- 3:15 PM
541a

Statistics and Pattern Discovery: Identification of Metabolomic Biomarkers for End Stage Renal Disease

Gregory Stephanopoulos1, Lily Tong2, Joanne Kelleher2, and Ravi Thadhani3. (1) Department of Chemical Engineering, Massachusetts Institute of Technology, 77 Massachusetts Ave., Building 56-469, Cambridge, MA 02139, (2) Chemical Engineering, Massachusetts Institute of Technology, 77 Massachusetts Ave., Building 56-469, Cambridge, MA 02139, (3) Massachusetts General Hospital, Boston, MA

Metabolomics has emerged in recent years as the field dealing with the measurement of the entirety of small metabolites in cells. While complementing information obtained from transcriptional and proteomic analysis, metabolomics also offers additional insights into the kinetics of internal metabolism, higher sensitivity and resolution, and response at shorter time scales relatively to proteins or transcripts. As such, besides their obvious importance to understanding basic biological mechanisms, metabolite measurements are also important as biomarkers in disease diagnosis and treatment. Advanced and specialized methods are needed, however, to unveil discriminating metabolites and their patterns that separate distinct classes of patients with respect to health status and outcome of disease.
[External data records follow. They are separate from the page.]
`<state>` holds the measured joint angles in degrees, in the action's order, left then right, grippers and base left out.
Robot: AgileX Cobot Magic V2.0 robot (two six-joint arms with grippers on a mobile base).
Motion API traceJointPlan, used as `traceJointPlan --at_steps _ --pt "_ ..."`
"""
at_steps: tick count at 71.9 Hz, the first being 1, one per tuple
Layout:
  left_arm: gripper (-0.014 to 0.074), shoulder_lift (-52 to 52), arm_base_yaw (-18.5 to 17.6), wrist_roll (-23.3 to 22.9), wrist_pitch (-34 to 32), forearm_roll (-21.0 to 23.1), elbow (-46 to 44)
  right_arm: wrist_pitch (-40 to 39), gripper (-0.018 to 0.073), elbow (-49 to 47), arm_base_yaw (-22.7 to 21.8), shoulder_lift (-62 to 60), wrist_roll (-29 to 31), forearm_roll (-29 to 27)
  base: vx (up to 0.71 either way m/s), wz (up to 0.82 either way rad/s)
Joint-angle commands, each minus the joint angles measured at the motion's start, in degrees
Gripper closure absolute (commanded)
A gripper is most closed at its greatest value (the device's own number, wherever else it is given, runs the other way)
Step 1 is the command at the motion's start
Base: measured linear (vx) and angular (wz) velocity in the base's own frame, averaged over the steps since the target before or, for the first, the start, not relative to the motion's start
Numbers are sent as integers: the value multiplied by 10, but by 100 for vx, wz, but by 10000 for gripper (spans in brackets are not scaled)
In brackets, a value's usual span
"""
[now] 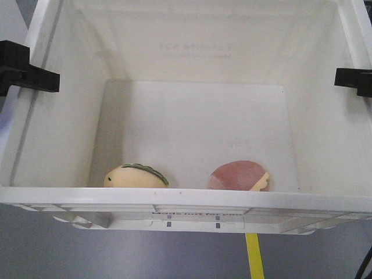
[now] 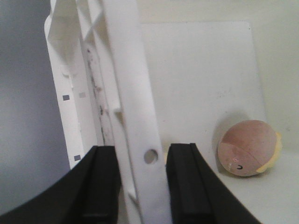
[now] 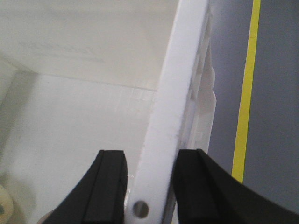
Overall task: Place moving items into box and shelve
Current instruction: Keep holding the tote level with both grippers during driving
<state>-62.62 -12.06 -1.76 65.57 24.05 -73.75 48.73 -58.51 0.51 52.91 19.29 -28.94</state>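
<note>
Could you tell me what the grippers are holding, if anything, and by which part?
Both hold the white crate by its top rim: the left gripper on its left side, the right gripper on its right side.

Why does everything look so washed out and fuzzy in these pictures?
Front view: bright light bleaches the white box, its far-wall print barely shows. Left wrist view: the left fingers blur near the lens; the red toy throws a soft shadow. Right wrist view: right fingers equally soft.
</note>
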Motion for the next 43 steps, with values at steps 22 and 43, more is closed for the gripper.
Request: traceJointPlan --at_steps 22,43 --pt "596 12 -1 13 -78 50 -21 -57 565 -25 1 -5 15 -51 59 -9" --pt "596 14 -1 13 -77 51 -21 -57 565 -25 1 -5 15 -51 55 -1"
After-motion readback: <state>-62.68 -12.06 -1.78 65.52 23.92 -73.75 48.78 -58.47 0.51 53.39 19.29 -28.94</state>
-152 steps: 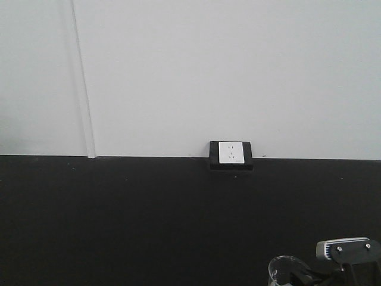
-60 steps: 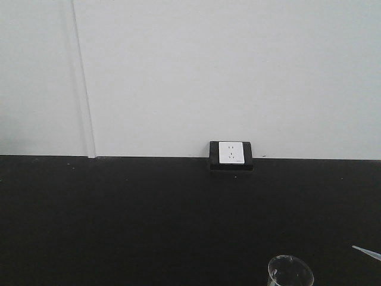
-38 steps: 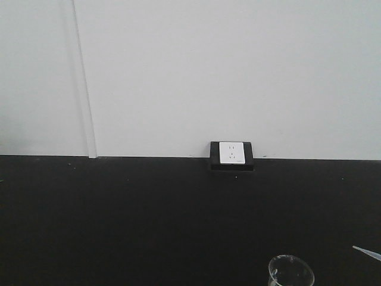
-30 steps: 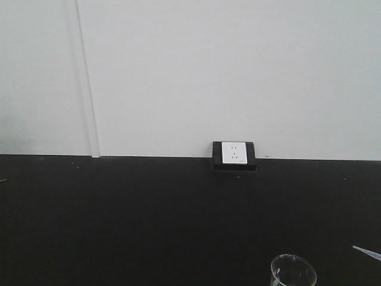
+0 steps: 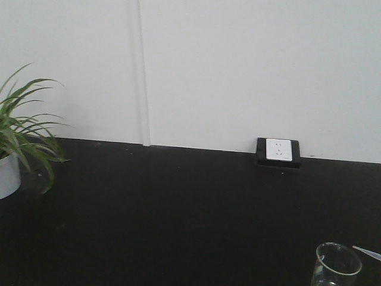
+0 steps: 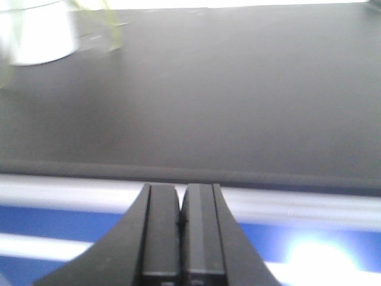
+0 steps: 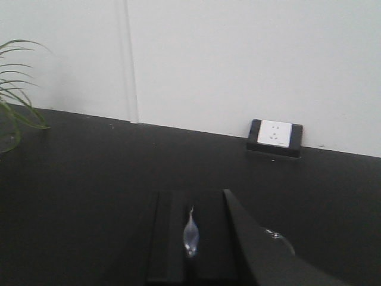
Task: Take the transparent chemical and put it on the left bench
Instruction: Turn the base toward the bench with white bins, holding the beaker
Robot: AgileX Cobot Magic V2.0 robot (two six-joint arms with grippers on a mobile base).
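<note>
the small clear glass beaker (image 5: pixel 337 266) stands upright at the near right of a black worktop (image 5: pixel 178 208), cut off by the lower edge of the front view, with neither gripper touching it. a thin pale sliver (image 5: pixel 366 252) pokes in just to its right, too small to identify. the worktop runs back to a plain white wall (image 5: pixel 238 71), where a white socket (image 5: pixel 278 150) in a black frame sits at the join, well behind the beaker. a leafy green plant (image 5: pixel 24 128) in a white pot (image 5: pixel 7 176) stands at the far left of the same surface. in the left wrist view the left gripper (image 6: pixel 180 205) has its two dark fingers pressed flat together, holding nothing, out past the front edge of the worktop, with the pot a blur at the upper left. in the right wrist view the right gripper (image 7: pixel 190 205) shows its fingers lying side by side with only a slim seam, where a pale glint (image 7: pixel 190 235) shows; they hold nothing of the beaker, whose rim peeks out just to the gripper's right.
</note>
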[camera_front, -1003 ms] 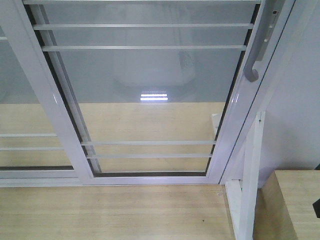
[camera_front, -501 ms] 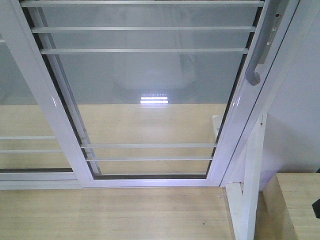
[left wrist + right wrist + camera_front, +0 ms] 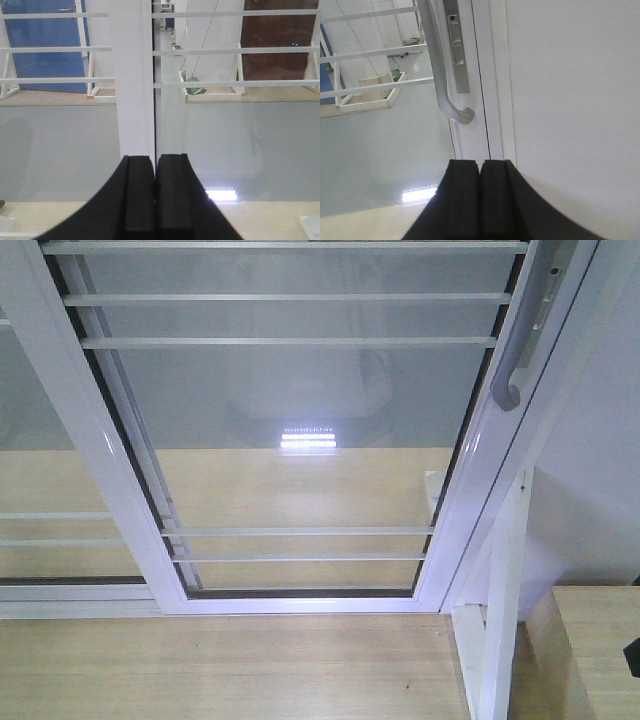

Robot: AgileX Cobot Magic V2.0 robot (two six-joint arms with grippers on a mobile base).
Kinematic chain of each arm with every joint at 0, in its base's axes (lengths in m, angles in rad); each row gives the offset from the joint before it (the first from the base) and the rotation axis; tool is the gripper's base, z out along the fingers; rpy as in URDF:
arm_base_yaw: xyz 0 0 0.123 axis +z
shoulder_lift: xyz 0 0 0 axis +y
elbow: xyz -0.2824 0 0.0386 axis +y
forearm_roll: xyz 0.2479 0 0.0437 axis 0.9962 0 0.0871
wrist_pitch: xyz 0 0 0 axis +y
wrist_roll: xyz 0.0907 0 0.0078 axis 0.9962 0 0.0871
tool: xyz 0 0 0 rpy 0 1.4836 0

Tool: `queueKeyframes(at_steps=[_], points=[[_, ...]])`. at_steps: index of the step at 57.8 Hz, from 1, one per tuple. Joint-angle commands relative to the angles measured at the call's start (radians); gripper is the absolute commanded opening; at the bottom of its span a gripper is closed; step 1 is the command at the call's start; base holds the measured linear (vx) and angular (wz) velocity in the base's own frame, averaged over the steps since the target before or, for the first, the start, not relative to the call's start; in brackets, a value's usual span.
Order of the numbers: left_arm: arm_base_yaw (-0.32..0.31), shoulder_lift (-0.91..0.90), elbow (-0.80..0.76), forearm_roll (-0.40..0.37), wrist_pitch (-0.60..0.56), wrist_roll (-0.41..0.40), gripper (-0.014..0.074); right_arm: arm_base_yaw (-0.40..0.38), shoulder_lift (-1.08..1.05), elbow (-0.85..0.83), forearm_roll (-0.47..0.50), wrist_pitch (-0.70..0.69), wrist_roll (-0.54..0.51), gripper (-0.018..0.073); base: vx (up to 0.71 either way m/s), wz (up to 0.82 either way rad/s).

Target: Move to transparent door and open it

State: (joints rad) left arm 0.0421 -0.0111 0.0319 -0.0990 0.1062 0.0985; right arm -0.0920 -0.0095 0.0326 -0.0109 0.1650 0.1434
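**Glass door opens onto a staged indoor test hall**

From my remote station I read this as a lab-style mock-up space, not a lived-in home. The transparent door [image 3: 300,440], framed in white aluminium, stands on pale wood-look flooring [image 3: 220,670]. Beyond the glass runs a bare, glossy grey floor [image 3: 60,150] carrying a strip of reflected lamp light [image 3: 308,438]. Farther back stand a white partition [image 3: 215,35] on a floor frame, a blue panel [image 3: 47,50] and a dark brown panel [image 3: 280,30], set up like stage sets.
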Motion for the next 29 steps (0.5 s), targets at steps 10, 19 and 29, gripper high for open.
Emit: queueKeyframes(at_steps=[10,19,29], points=[[-0.006,-0.003,0.014,-0.003,-0.088,-0.008,-0.0006,-0.001,0.017,0.000,-0.004,-0.080,-0.007,-0.0009,0.00,0.00],[-0.006,-0.003,0.014,-0.003,-0.092,-0.007,-0.0006,-0.001,0.017,0.000,-0.031,-0.084,-0.009,-0.0009,0.00,0.00],[-0.006,-0.003,0.014,-0.003,-0.131,-0.007,-0.0006,-0.001,0.017,0.000,-0.028,-0.130,-0.001,-0.0009,0.00,0.00]])
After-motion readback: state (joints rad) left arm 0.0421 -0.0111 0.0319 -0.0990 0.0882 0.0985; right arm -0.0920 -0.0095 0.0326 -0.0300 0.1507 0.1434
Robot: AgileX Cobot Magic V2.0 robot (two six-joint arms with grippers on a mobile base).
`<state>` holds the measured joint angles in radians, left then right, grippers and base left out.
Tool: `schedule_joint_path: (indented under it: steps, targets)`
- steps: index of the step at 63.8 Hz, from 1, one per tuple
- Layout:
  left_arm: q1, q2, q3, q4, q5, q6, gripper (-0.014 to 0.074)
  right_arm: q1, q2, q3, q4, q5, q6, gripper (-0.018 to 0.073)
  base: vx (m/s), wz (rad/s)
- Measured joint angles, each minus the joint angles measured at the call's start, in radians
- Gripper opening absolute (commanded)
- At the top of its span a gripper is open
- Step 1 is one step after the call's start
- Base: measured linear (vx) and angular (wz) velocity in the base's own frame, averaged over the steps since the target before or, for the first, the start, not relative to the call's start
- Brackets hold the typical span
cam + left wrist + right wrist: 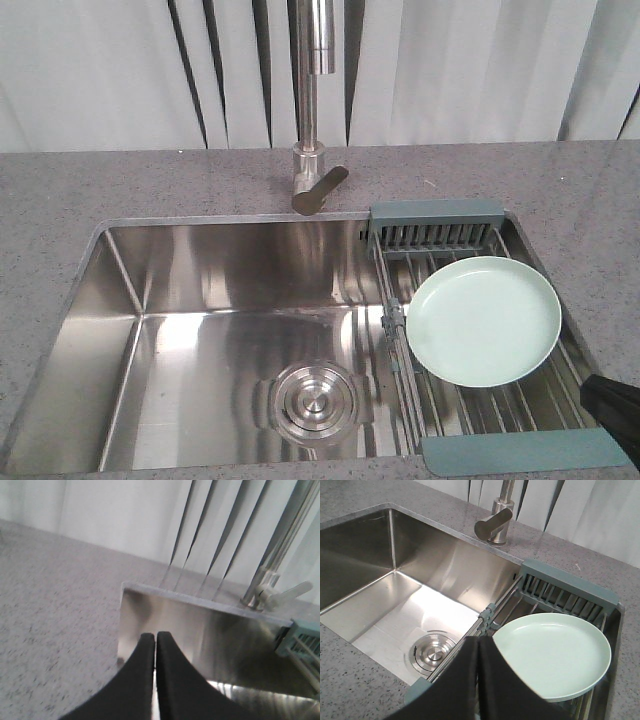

Such methods make use of contributions in statistics made by Professor Ramkrishna.

Prior research in our laboratories has solved two important problems in high throughput metabolomic analysis, namely: (a) the limited availability of metabolite standards for MS peak identification, and, (b) the lack of standardized procedures for very high measurement reproducibility and differential metabolite change detection, of the quality required for high fidelity biomarker identification. A new tool, SpectConnect, has been made available in the web for tracking and cataloguing otherwise unidentifiable but conserved metabolites across sample replicates without use of reference spectra. In addition, we have successfully tested these methods in the analysis of 120 plasma samples from Early Stage Renal Disease (ESRD) patients thus identifying distinct biomarkers differentiating patient survival after 90 days of hemodialysis. We will review these developments in this talk and illustrate the prospect of metabolomics in identifying powerful biomarkers with superior ROC characteristics relatively to other clinical and epidemiological data.